AIM OF THE TASK:
Return exactly those lines of the material below that fall between the line holding "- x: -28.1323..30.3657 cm" and the line holding "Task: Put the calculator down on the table", inclusive.

RECORD EXCERPTS:
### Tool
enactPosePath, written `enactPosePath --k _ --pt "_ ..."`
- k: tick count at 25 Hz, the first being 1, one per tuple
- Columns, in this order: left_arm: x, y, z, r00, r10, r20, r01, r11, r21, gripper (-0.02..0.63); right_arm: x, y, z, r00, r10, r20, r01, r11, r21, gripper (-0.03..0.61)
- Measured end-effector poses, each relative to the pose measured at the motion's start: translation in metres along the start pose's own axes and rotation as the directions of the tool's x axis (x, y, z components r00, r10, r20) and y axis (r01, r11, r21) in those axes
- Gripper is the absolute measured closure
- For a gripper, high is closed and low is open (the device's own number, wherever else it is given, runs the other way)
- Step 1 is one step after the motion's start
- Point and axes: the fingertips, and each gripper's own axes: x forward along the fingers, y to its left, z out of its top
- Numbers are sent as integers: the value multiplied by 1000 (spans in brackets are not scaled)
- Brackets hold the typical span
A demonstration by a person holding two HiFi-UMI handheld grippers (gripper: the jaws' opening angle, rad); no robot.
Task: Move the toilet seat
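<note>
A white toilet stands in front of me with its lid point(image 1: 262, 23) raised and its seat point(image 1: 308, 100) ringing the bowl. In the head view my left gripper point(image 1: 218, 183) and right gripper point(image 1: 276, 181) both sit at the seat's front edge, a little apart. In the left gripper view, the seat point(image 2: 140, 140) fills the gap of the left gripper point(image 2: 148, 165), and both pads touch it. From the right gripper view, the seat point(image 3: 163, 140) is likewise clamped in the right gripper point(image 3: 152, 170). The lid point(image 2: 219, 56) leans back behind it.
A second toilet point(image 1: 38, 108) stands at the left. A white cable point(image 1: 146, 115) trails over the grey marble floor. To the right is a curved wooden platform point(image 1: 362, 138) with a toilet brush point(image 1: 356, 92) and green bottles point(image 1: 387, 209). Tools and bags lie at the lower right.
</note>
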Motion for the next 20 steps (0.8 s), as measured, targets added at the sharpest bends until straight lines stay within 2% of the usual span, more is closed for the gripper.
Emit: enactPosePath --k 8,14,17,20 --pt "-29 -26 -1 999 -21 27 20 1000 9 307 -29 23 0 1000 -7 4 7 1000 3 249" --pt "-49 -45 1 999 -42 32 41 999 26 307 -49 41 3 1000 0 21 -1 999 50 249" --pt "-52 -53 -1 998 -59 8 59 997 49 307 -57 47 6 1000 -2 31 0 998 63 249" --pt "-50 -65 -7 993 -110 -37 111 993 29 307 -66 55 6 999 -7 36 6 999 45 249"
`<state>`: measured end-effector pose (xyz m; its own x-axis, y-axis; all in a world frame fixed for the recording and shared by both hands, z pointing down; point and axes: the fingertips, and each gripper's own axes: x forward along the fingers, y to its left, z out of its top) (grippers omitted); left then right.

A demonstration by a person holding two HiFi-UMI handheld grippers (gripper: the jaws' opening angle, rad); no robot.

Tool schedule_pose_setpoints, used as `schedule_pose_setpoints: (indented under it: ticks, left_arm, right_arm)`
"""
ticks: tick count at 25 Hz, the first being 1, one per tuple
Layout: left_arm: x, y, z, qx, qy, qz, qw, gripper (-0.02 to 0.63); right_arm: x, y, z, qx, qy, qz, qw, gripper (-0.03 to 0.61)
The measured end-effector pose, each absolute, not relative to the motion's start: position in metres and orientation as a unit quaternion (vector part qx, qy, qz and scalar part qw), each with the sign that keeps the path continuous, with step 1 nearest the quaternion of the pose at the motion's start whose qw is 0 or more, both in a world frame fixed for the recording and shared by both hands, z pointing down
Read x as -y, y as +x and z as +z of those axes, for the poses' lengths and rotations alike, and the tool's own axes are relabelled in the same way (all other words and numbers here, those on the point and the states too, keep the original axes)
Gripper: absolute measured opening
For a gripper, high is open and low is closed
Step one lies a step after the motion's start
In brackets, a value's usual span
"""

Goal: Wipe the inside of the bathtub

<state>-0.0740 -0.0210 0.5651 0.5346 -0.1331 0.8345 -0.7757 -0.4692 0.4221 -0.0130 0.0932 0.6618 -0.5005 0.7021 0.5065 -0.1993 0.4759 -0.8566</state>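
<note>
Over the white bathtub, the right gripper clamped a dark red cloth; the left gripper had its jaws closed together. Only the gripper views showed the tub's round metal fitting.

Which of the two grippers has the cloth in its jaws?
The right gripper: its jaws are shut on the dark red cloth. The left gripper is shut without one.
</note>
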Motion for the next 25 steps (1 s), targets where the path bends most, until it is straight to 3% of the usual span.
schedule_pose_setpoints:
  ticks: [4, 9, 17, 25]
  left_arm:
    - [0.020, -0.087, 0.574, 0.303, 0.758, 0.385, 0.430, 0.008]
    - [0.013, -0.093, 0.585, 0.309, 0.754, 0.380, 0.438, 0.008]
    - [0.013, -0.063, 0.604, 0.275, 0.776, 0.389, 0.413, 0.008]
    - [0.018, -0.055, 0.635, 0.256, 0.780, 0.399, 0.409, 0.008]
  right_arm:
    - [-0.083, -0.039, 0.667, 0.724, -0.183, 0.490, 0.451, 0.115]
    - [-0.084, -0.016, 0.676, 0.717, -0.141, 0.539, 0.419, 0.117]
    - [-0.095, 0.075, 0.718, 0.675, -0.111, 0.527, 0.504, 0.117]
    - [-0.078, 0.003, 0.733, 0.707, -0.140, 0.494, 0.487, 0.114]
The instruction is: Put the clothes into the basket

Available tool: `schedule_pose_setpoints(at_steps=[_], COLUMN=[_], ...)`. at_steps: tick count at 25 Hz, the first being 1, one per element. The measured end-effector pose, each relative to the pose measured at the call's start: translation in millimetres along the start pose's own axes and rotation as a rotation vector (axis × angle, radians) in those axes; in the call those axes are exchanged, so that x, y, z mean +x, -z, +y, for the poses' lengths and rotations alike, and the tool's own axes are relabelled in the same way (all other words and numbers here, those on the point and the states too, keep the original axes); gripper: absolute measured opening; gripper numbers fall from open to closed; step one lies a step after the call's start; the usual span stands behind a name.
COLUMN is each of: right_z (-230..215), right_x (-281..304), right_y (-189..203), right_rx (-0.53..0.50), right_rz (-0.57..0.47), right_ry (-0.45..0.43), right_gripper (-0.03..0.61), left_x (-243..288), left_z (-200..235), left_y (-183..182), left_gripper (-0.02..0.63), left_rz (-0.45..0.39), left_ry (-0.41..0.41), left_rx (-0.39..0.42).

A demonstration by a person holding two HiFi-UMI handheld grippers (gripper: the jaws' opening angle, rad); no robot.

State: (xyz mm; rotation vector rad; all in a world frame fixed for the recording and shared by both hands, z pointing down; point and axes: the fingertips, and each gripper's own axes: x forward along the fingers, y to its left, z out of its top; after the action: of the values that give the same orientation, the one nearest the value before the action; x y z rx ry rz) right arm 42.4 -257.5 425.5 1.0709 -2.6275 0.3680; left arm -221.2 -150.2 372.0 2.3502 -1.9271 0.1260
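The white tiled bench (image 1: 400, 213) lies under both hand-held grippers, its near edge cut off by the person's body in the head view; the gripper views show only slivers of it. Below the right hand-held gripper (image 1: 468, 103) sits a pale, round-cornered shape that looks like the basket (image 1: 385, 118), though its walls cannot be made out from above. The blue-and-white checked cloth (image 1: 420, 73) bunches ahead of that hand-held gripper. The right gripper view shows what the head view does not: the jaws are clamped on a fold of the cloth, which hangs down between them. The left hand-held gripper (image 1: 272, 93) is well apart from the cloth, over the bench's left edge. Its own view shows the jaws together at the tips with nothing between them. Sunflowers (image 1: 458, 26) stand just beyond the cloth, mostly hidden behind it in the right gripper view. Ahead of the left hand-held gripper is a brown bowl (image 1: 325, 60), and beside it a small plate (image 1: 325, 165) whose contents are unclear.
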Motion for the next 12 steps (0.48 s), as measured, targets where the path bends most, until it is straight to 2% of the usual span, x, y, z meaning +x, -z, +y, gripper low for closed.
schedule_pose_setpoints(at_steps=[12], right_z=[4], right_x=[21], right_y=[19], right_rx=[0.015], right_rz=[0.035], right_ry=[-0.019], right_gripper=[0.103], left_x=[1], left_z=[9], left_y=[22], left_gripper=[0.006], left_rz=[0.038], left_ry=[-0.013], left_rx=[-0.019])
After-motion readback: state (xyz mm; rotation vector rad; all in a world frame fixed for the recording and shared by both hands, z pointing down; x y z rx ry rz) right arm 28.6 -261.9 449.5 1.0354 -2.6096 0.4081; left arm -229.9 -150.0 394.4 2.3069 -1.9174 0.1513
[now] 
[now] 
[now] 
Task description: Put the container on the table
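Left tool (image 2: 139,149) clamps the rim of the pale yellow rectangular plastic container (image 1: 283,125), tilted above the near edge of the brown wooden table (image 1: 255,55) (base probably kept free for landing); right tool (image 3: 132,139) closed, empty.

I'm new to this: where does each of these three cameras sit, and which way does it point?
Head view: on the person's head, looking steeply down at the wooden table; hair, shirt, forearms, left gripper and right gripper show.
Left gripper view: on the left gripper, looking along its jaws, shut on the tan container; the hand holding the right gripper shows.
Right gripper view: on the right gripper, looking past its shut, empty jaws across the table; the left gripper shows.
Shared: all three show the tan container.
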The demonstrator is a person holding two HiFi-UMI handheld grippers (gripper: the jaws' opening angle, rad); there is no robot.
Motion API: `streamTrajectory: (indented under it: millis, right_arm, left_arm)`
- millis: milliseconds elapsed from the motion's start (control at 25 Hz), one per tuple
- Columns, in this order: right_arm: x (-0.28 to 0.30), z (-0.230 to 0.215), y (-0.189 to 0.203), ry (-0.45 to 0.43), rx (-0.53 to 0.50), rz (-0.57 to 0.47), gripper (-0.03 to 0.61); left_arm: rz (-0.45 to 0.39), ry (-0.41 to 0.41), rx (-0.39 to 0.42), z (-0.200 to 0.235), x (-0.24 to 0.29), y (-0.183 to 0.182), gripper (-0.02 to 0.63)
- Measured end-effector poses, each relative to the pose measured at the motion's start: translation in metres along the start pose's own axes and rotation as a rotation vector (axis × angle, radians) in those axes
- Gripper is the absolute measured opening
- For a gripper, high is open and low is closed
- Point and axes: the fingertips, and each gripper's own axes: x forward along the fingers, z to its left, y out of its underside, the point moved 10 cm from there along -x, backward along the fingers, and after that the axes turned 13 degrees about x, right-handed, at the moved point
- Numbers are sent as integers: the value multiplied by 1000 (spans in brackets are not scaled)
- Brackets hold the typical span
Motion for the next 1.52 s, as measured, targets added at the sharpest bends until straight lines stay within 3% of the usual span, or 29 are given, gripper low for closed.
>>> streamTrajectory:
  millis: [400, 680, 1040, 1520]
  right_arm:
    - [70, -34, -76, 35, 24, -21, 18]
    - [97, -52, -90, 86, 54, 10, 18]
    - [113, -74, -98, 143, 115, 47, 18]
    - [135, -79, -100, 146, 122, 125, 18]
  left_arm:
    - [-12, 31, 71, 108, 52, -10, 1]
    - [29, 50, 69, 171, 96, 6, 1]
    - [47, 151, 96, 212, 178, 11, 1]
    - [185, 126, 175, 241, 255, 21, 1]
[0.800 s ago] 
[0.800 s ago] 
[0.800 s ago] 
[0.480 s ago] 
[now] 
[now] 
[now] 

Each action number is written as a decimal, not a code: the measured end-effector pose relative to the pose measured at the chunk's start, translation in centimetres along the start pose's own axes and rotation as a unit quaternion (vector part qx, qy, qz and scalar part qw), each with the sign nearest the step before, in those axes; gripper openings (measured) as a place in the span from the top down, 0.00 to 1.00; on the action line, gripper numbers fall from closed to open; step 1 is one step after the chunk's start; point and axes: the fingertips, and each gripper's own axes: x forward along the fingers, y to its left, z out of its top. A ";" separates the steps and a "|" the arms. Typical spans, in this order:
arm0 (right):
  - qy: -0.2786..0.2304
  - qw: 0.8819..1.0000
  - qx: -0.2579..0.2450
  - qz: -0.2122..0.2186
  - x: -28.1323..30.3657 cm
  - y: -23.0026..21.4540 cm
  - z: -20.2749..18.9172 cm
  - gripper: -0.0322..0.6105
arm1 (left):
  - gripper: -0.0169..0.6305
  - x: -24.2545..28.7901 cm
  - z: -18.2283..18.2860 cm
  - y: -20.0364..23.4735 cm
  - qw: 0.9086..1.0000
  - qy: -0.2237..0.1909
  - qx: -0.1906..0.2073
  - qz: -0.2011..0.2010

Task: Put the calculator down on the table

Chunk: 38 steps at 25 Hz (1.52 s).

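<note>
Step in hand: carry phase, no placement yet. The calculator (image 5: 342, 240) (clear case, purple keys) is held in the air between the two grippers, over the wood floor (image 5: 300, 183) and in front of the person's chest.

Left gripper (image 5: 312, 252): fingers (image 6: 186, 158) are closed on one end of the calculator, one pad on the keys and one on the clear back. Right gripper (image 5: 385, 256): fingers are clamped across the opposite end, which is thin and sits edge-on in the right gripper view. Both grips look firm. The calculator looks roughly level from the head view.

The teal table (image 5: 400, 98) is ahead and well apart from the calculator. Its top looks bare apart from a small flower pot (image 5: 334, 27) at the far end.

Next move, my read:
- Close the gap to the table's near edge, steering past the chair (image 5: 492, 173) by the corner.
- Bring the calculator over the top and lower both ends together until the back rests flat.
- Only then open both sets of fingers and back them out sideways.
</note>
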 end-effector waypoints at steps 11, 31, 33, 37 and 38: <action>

TASK OUTPUT:
  - x: -28.1323..30.3657 cm
  - y: -23.0026..21.4540 cm
  - z: -20.2749..18.9172 cm
  - gripper: -0.0322..0.6105
arm1 (left):
  - gripper: -0.0169..0.6305
  - x: -24.2545..28.7901 cm
  - z: -18.2283..18.2860 cm
  - y: -20.0364..23.4735 cm
  - qw: 0.9086..1.0000
  - qy: -0.2237..0.1909
  - qx: -0.1906..0.2073
  - qz: -0.2011..0.2010

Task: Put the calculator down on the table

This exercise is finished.